Acinetobacter baumannii is a common causative agent of hospital-acquired infections and a leading cause of infection in burns patients. Carbapenem-resistant A. baumannii is considered a major public-health threat and has been identified by the World Health Organization as the top priority organism requiring new antimicrobials. The most common mechanism for carbapenem resistance in A. baumannii is via horizontal acquisition of carbapenemase genes. In this study, we sampled 20 A. baumannii isolates from a patient with extensive burns, and characterized the evolution of carbapenem resistance over a 45 day period via Illumina and Oxford Nanopore sequencing.
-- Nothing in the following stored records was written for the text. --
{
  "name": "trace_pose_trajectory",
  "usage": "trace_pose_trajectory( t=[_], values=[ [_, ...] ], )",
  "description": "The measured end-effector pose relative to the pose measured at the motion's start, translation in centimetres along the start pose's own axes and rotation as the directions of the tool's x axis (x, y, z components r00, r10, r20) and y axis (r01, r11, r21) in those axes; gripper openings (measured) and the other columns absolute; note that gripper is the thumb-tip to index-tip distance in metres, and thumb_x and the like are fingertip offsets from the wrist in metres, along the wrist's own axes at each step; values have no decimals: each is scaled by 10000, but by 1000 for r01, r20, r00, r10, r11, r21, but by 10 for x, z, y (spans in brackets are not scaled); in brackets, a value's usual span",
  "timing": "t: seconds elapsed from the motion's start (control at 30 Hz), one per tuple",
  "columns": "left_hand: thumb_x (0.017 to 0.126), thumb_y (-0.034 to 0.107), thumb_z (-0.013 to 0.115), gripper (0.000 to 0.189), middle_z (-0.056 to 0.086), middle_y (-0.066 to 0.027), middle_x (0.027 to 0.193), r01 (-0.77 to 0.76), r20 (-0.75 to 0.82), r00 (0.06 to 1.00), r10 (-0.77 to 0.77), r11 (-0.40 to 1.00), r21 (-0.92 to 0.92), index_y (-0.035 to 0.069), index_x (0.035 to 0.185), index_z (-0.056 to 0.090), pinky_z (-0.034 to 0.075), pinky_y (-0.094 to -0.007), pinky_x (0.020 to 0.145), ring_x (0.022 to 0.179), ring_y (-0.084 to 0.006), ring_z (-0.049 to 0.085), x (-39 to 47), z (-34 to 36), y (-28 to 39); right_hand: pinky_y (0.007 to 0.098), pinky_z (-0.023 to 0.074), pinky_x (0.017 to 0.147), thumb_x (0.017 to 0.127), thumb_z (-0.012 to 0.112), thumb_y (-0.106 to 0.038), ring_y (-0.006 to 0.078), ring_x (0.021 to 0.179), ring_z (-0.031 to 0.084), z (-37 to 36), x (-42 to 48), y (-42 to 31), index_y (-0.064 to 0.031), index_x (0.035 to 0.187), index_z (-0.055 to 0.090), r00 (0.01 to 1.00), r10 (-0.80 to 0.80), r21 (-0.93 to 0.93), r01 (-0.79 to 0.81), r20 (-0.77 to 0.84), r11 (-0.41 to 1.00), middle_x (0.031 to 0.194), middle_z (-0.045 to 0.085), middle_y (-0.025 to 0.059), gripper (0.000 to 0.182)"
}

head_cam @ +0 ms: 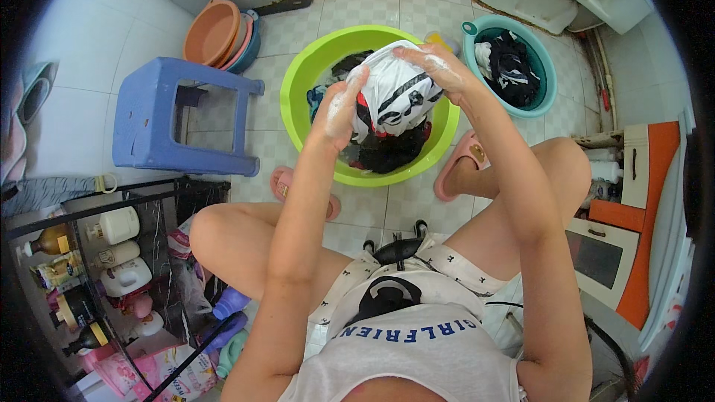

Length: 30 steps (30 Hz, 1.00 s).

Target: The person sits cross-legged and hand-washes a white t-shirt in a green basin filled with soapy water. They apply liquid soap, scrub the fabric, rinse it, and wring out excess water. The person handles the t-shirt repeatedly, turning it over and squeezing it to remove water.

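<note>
Both my hands hold a wet white garment (402,86) with black print and a bit of red, raised over a lime-green plastic basin (291,117). My left hand (342,109), streaked with suds, grips its left edge with the thumb up. At its upper right edge, my right hand (441,70) has hold of the cloth, soapy across the back. Dark wet clothes (391,151) lie in the basin's water below, and the hanging garment hides part of them.
On the left, a blue plastic stool (148,117) lies tipped beside stacked basins (209,33). A teal bucket (550,81) of dark and white clothes stands right of the green basin. Bottles fill a black-framed rack (162,223) at lower left. An orange-and-white cabinet (620,215) is at right.
</note>
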<state>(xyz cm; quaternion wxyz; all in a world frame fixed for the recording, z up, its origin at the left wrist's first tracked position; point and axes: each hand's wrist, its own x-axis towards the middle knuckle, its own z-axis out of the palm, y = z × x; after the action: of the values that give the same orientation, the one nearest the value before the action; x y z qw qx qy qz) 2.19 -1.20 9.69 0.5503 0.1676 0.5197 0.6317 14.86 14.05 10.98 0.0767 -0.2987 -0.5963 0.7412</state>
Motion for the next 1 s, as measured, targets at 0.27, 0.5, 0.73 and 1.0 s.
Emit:
trace_pose_trajectory(
  t=[0.27, 0.5, 0.73, 1.0],
  values=[
    [844, 480, 563, 558, 612, -72, 985, -19, 1, 1000, 19, 966, 257, -47, 1026, 601, 404, -266, 828, 899, -126, 535, -2, 0, 7, 223, 440, 685, 846, 585, -321, 101, 766, 582, -4, 7, 2, -35, 974, 629, 987, -88, -31, 85, -134, 996, 864, 628, 18, 316],
    [857, 490, 540, 546, 606, -37, 952, -42, 3, 999, 44, 937, 346, -29, 1008, 616, 394, -248, 813, 860, -97, 506, -5, -3, 11, 267, 469, 716, 863, 563, -354, 143, 802, 601, 6, 4, 4, -17, 1011, 626, 994, -37, 21, 40, -101, 999, 927, 641, 69, 374],
    [873, 463, 531, 527, 602, -38, 961, -43, -25, 998, 57, 919, 392, -35, 1031, 607, 398, -242, 795, 840, -95, 505, -9, 3, 17, 249, 430, 730, 843, 572, -416, 133, 808, 582, 8, 1, -5, -19, 1017, 620, 995, 30, 34, -26, -97, 999, 934, 631, 53, 436],
    [875, 462, 525, 425, 622, -43, 883, 39, -100, 993, -61, 978, -207, 50, 898, 626, 458, -290, 713, 794, -149, 573, 4, 17, -4, 368, 480, 577, 848, 470, -518, 301, 571, 602, 37, -3, 12, -13, 756, 640, 939, -261, -555, 97, -224, 826, 683, 620, 179, 541]
  ],
)
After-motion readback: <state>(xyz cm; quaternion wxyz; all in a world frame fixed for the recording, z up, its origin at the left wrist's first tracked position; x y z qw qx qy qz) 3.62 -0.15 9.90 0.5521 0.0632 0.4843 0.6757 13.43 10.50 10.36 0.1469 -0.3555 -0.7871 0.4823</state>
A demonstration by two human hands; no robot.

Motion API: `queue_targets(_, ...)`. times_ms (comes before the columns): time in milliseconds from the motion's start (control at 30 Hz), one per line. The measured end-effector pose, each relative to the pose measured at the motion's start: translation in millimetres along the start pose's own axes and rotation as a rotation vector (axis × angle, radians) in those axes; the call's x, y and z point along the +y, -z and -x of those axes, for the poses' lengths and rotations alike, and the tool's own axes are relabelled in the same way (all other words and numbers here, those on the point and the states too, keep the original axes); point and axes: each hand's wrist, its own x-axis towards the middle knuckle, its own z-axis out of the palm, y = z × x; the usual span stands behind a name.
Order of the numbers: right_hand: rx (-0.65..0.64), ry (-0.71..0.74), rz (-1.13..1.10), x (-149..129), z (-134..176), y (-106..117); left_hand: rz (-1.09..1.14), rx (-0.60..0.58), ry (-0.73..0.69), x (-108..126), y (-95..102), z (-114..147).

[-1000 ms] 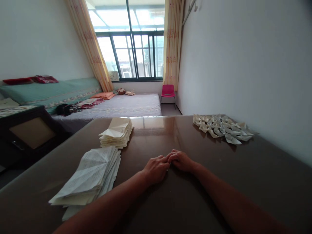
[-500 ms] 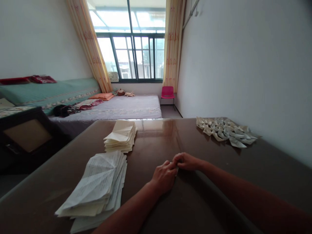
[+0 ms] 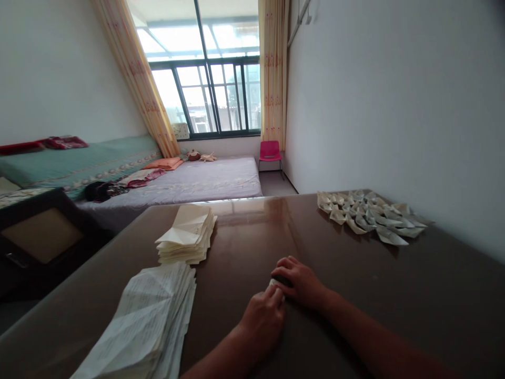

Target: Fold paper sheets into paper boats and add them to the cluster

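The brown tabletop (image 3: 244,231) fills the lower view, its right edge running along the wall. Toward its left edge lies a stack of printed paper (image 3: 138,316), creased on top and cut off by the bottom of the view. A cluster of folded paper boats (image 3: 366,213) sits in the far right corner. The stack of cream paper (image 3: 189,231) lies near the far left corner, just beyond the printed stack. Out in the middle, well apart from these, the left hand (image 3: 262,321) and right hand (image 3: 302,281) meet. Between them is a small folded paper (image 3: 272,282) — mostly hidden, a pale end showing above the left fingertips. The left fingers pinch it; the right hand's bent fingers reach over its far side — whether they grip or only press, I cannot tell.
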Motion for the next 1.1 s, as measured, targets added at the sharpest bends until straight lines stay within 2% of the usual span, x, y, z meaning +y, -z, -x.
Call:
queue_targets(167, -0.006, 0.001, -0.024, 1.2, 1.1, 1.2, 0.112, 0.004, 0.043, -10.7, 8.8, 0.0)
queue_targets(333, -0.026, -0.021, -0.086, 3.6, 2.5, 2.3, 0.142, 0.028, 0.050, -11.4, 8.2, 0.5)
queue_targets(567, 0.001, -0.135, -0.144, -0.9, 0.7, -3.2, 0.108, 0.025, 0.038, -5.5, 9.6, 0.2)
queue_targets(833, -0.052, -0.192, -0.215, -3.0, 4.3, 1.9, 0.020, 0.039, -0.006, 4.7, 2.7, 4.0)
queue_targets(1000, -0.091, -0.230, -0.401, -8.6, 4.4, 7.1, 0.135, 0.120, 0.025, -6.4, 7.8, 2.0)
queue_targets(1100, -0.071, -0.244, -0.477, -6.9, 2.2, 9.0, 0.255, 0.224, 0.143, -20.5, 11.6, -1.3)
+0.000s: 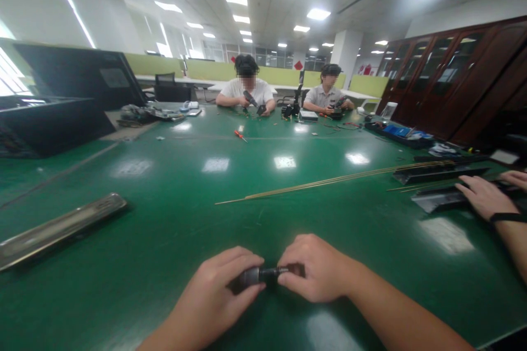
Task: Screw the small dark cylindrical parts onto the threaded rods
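Step in hand, as far as I can judge: two-handed work on a small dark tube (252,276), L hand (218,285) steadying the thick end, R hand (315,267) busy at the thin end. Fitting, turning or pulling, can't tell which. Next move prob. calls for a firm L hold and both ends in line, so the thin neck (269,272) doesn't tip sideways; fine finger work on the R, not force, I'd say.

Where it lies: the tube is at the near side, approx. mid, between the hands, lying roughly L to R over the green counter (164,230). Whether it touches the counter isn't clear. L grip is closed round the thick part, thumb on the near side, fingers on the far side, w/ the neck sticking out to the right. R grip pinches the thin end btwn thumb and fingertips; the rest of that end is hidden in the R hand and blurred.

Other stuff is well apart: metal tray (66,230) at left, thin rods (313,182) farther off toward the right, orange screwdriver (239,135) at the far side. Co-worker's hand (486,197) is at far right, on a black channel (436,197).
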Demonstrator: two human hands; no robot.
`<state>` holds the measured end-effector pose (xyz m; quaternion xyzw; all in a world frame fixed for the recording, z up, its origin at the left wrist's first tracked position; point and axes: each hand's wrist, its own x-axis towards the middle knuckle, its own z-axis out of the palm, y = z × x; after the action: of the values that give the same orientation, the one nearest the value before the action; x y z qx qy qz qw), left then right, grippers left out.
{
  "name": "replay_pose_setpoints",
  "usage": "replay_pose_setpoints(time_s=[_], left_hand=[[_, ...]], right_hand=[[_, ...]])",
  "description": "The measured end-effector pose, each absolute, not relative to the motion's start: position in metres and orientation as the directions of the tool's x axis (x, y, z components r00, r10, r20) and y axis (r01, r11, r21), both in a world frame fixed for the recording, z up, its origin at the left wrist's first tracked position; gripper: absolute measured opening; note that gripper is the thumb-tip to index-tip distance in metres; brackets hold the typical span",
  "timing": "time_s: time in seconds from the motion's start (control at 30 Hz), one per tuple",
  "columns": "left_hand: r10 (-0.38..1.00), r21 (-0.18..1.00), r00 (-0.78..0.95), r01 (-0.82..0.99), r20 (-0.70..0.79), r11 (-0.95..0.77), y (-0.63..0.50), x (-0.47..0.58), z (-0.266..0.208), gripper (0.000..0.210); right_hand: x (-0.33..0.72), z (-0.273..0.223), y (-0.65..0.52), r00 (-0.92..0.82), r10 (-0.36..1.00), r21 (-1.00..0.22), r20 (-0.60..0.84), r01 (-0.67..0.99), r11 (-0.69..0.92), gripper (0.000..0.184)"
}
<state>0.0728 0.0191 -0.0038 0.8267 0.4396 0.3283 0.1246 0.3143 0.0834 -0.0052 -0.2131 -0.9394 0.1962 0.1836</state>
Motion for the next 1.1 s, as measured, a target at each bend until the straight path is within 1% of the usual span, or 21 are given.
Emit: replay_pose_setpoints(time_s=[0.37, 0.7, 0.97, 1.1], left_hand=[[0.791, 0.469, 0.403, 0.646, 0.46, -0.602, 0.0176, 0.0721, -0.0019, 0.024], [0.814, 0.495, 0.389, 0.652, 0.431, -0.574, 0.0182, 0.071, -0.0023, 0.023], [0.819, 0.502, 0.394, 0.651, 0.417, -0.569, 0.0197, 0.0717, -0.0009, 0.025], [0.813, 0.483, 0.401, 0.659, 0.422, -0.576, 0.0198, 0.0699, -0.0017, 0.024]], right_hand=[[0.3149, -0.0048, 0.0843, -0.841, 0.481, -0.463, 0.249, 0.333, 0.822, 0.02], [0.3163, -0.0044, 0.0856, -0.838, 0.486, -0.458, 0.248, 0.341, 0.821, 0.02], [0.3166, -0.0052, 0.0852, -0.826, 0.498, -0.462, 0.265, 0.345, 0.817, 0.017], [0.317, -0.0047, 0.086, -0.824, 0.495, -0.468, 0.276, 0.334, 0.818, 0.016]])
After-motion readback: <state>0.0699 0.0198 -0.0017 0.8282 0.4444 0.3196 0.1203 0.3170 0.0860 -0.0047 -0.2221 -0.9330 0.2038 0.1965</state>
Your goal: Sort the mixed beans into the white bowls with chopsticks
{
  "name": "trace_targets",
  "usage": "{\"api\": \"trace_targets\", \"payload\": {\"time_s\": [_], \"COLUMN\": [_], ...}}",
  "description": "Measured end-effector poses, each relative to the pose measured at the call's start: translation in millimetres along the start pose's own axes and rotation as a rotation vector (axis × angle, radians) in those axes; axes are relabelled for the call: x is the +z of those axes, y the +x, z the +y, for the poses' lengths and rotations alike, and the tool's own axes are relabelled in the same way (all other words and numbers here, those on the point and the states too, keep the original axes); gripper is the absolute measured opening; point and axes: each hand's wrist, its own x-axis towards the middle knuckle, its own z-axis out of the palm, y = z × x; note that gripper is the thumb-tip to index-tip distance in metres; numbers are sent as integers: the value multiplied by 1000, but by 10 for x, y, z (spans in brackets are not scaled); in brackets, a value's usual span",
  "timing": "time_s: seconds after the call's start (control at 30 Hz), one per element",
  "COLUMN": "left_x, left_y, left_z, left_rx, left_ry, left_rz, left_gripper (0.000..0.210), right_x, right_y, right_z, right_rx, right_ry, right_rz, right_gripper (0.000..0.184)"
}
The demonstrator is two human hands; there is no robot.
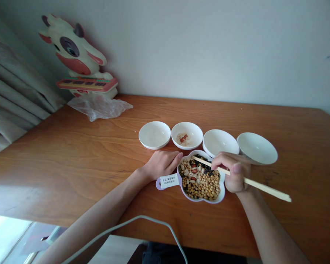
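Note:
A purple-and-white scalloped dish (222,192) with a short labelled handle stands on the table, full of mixed beans, peanuts and dark seeds. My left hand (163,163) rests at its left edge, fingers curled against the rim and partly hidden. My right hand (233,172) is closed around wooden chopsticks (266,189), whose tips reach into the dish's upper part among the dark seeds. Just behind the dish is a white bowl (187,126) with a few red-skinned peanuts and pale pieces in it. Nothing shows between the chopstick tips.
More white bowls stand in the same row: one at the left (154,134), another behind my right hand (220,141), and one at the right (257,146). A cow-shaped toy keyboard (88,84) and a crumpled plastic bag (100,106) sit back left. A pale cable (143,217) crosses the foreground.

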Motion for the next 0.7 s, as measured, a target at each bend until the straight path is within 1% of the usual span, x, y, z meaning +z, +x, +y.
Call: {"api": "trace_targets", "payload": {"time_s": [0.07,0.13,0.23,0.3,0.47,0.7], "left_x": [-5,-11,-12,-6,10,24], "left_y": [-1,-1,-1,-1,0,-3], "left_z": [5,7,3,-3,-12,-27], "left_rx": [4,2,0,4,13,24], "left_ry": [-2,-1,4,13,13,34], "left_rz": [3,-1,-8,-4,13,19], "left_gripper": [48,48,49,50,51,50], "right_x": [-12,-30,-61,-75,-62,-16], "right_y": [8,19,28,30,18,3], "right_z": [-14,-29,-36,-29,-5,-2], "right_rx": [-20,-18,15,39,59,58], "right_ry": [-22,-8,39,53,33,36], "right_rz": [-23,-7,18,5,-67,-40], "right_gripper": [72,74,76,77,73,71]}}
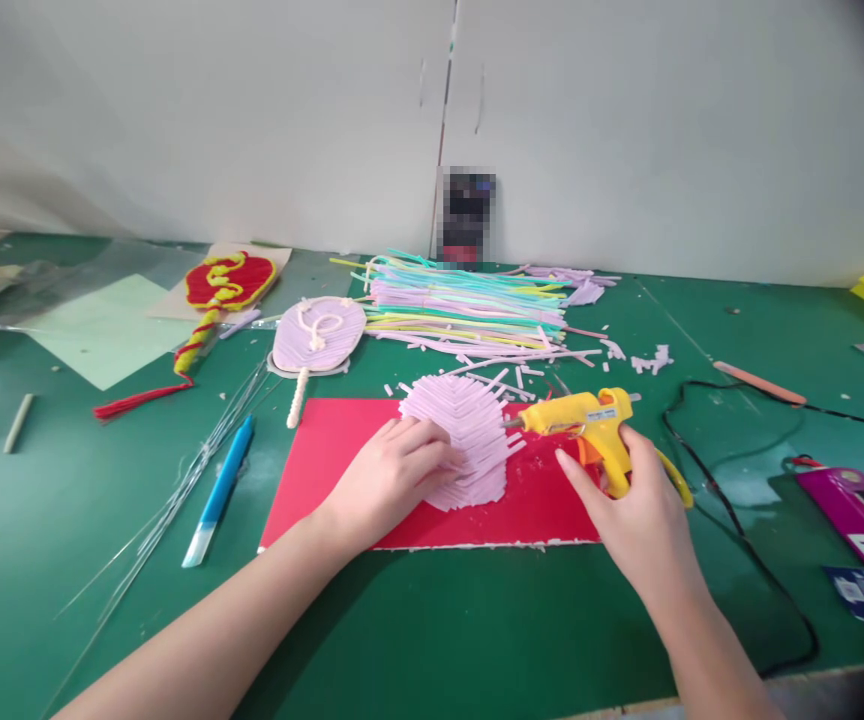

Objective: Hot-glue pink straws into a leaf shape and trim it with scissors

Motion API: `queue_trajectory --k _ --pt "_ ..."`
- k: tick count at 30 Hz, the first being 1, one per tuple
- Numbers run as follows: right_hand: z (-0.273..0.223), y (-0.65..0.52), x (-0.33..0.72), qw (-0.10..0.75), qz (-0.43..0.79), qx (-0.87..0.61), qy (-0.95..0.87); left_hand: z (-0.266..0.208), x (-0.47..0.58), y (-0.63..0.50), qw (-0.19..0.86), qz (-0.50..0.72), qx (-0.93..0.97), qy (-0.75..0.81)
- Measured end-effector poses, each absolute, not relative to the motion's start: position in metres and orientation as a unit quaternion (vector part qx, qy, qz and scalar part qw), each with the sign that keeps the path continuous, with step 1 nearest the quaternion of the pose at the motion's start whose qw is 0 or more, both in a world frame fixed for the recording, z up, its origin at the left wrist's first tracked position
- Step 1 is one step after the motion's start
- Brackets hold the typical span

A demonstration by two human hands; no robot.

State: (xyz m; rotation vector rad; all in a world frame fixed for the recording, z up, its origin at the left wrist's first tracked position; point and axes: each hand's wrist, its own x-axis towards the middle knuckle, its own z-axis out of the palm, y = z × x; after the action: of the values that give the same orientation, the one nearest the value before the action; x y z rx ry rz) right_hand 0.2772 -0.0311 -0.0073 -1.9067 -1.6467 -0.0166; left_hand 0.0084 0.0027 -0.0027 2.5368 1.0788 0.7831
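A lilac leaf-shaped panel of pipe cleaners (469, 420) lies on a red board (327, 450), its strips meeting in a V pattern. My left hand (402, 465) rests on the panel's left side, fingers curled and pressed against it; their tips are partly hidden. In my right hand (646, 500) is a yellow hot glue gun (589, 425), held by the handle with the thumb apart on the near side. The nozzle points left at the panel's right edge, where a few strip ends stick out.
Behind lie bundled pastel pipe cleaners (469, 305) and cut scraps. A lilac fan (319, 335) and red-yellow fan (229, 280) are at left, near thin wires (192, 475) and a blue pen-like tool (222, 490). A black cord (732, 515) and purple power strip (844, 510) lie right.
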Motion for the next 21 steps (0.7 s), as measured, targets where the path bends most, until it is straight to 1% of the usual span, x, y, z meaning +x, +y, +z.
queue_trajectory --k 7,14,21 --pt "-0.01 -0.038 0.278 0.273 -0.087 -0.659 -0.695 -0.003 0.01 0.004 0.15 0.259 0.888 0.349" --pt "-0.011 -0.049 0.281 0.264 -0.143 -0.596 -0.744 -0.005 0.01 0.003 0.129 0.308 0.888 0.316" --pt "-0.012 -0.052 0.275 0.266 -0.152 -0.574 -0.76 -0.006 0.011 0.004 0.149 0.283 0.897 0.307"
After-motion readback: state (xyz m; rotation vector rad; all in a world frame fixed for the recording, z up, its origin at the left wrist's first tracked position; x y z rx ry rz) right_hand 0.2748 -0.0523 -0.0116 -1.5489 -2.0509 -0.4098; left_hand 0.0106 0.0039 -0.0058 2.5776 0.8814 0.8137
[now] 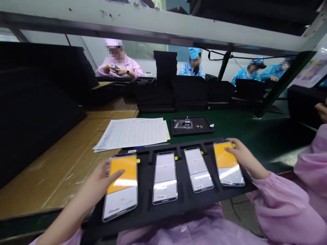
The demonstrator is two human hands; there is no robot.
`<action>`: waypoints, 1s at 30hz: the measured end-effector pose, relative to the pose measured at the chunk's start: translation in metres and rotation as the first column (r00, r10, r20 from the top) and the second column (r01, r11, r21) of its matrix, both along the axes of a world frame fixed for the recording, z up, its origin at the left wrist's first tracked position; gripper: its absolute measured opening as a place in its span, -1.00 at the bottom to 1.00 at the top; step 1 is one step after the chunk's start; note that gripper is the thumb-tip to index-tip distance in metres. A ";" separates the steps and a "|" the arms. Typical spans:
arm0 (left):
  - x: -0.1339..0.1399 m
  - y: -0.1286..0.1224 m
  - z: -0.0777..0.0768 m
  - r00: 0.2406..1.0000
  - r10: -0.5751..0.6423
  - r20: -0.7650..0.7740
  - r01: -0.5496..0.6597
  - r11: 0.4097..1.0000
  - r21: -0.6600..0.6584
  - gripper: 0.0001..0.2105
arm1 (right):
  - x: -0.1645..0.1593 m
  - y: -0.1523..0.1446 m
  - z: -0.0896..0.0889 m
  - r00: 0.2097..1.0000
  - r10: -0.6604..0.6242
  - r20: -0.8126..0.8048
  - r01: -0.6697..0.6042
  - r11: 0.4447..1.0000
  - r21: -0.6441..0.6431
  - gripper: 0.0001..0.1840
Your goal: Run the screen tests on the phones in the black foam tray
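A black foam tray (144,182) lies in front of me with several smartphones in a row. My left hand (103,180) grips the leftmost smartphone (121,200) by its left side, thumb across the lit screen. That phone looks slightly raised from the tray. At the other end, my right hand (240,154) holds the rightmost smartphone (231,174) near its upper right corner, thumb on the screen. Both of these screens are orange above and white below. Between them, one white-screened smartphone (165,177) and another white-screened smartphone (198,169) rest in tray slots.
Printed sheets (135,132) lie beyond the tray, beside a small black tray (192,131) of little parts. Stacked black trays (190,92) line the back and left. A shelf beam (153,32) crosses overhead. Co-workers sit opposite; a pink sleeve (313,160) is close at right.
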State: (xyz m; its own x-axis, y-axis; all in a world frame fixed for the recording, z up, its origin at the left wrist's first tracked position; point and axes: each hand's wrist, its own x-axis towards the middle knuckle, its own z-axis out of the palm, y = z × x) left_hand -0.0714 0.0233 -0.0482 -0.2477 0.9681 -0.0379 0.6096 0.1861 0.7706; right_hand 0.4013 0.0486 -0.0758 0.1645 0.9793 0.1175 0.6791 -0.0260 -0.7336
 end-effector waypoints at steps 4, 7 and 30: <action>0.010 0.003 -0.001 0.986 -0.145 -0.083 0.130 0.977 -0.171 -0.48 | -0.018 0.014 -0.012 0.991 0.041 0.131 -0.040 0.999 -0.007 -0.67; 0.026 0.002 0.012 0.857 -0.123 -0.500 0.144 0.990 0.004 -0.39 | -0.038 0.016 -0.004 0.955 0.099 0.279 -0.130 0.987 0.096 -0.69; 0.088 0.036 0.004 0.889 -0.432 -0.152 0.444 0.895 0.055 -0.64 | -0.092 0.026 0.014 0.883 0.427 0.193 -0.444 0.895 0.049 -0.73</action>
State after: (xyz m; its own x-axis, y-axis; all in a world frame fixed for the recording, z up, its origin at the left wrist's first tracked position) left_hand 0.0169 0.0593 -0.0438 0.2050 0.9773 0.0532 0.7111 -0.1861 0.6780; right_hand 0.3090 0.0744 -0.0618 -0.3070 0.9314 0.1954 0.7229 0.3618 -0.5887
All isolates were multidrug resistant, carrying two genomic islands that harboured several antibiotic-resistance genes. Most isolates were genetically identical and represented a single founder genotype. We identified three novel non-synonymous substitutions associated with meropenem resistance: F136L and G288S in AdeB (part of the AdeABC efflux pump) associated with an increase in meropenem MIC to ≥8 µg ml; and A515V in FtsI (PBP3, a penicillin-binding protein) associated with a further increase in MIC to 32 µg ml. Structural modelling of AdeB and FtsI showed that these mutations affected their drug-binding sites and revealed mechanisms for meropenem resistance. Notably, one of the adeB mutations arose prior to meropenem therapy but following ciprofloxacin therapy, suggesting exposure to one drug whose resistance is mediated by the efflux pump can induce collateral resistance to other drugs to which the bacterium has not yet been exposed.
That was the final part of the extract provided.